Using the export method we were able to reproduce the non-breaking space conversion problem too. If we set the HTML source of a page content to "non&nbsp;breaking&nbsp;space" the Manifest.xml in the export package contains "nonA breakingA space" for the PublishingPageContent file property value and "non breaking space" for the PublishingPageContent list item field value. In the case of "non breaking space" list item field value the spaces are not standard spaces (char code 32) but non-breaking spaces (character code 160).

We have not found yet why the normal working or precedence the correct values over the incorrect ones goes wrong sometimes during the content deployment, but concentrated on why and how the incorrect values are produced in the Manifest.xml. The next part of this article will focus on this topic.

Primary key violation when using the SPExport object

May 22nd, 2007 by pholpar

Last month we made a simple utility that creates backup for a single MOSS list/document library or a given set of lists/document libraries, and imports the backup. It was similar to the code you can read on Ton Stegeman's blog.

After using it successfully for a few weeks we found that in some cases it throws an exception like this: Violation of PRIMARY KEY constraint 'PK__#ExportObjects____XXXXXXXX'. Cannot insert duplicate key in object 'dbo.#ExportObjects'. The exception was thrown at the "Progress: Calculating Objects to Export." phase of the export.

This message was not new for us, because we had this previously when running content deployment in incremental mode. At that time we found that it is a known issue, since Ryan Steeno posted a comment on this on Ton Stegeman's blog. Later we found a similar post on Jespers' blog. Unfortunately none of the version setting workarounds suggested (Site Collection Images, Site Collection Style Library, and we tried several others) worked for us, so we left with the full deployment option.

Getting this exception from the utility was a new thing we haven't read about. Since for this problem we haven't found workaround and we were curious we decided to create SQL trace to catch the source of the problem.

We found that the SPExport.Run() calls several proc_Depl* stored procedures.
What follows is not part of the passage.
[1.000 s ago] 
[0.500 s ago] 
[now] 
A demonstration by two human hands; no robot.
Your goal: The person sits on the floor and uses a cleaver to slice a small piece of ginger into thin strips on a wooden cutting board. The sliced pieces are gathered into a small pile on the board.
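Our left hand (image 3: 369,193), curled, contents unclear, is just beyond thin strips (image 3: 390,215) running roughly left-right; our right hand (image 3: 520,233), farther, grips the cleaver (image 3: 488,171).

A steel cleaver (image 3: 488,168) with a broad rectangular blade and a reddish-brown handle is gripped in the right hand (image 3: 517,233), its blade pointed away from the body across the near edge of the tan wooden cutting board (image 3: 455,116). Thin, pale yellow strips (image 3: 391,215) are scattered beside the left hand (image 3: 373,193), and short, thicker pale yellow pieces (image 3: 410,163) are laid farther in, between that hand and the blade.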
In the case of the error, the proc_DeplAddListItemDependencies SP (that is called directly by the proc_DeplAddExportObjectDependencies SP) causes the PKV. We checked the code and found that the first part of this SP is responsible for the error. This SP inserts new records to the #ExportObject table, and although there is a check that only items that have IDs not existing already in the table, nothing guaranties that the ID of the inserted items are unique.

In this case, for the items with type 8 (that seems to be content type) in #ExportObject, the ID is calculated from the last 16 digits of the content type ID. Since the INSERT statement tries to insert a single content type several times (seems to have a single item for each content type -folder pair), the same ID is calculated for the same content type each time, so PKV is not a bug surprise.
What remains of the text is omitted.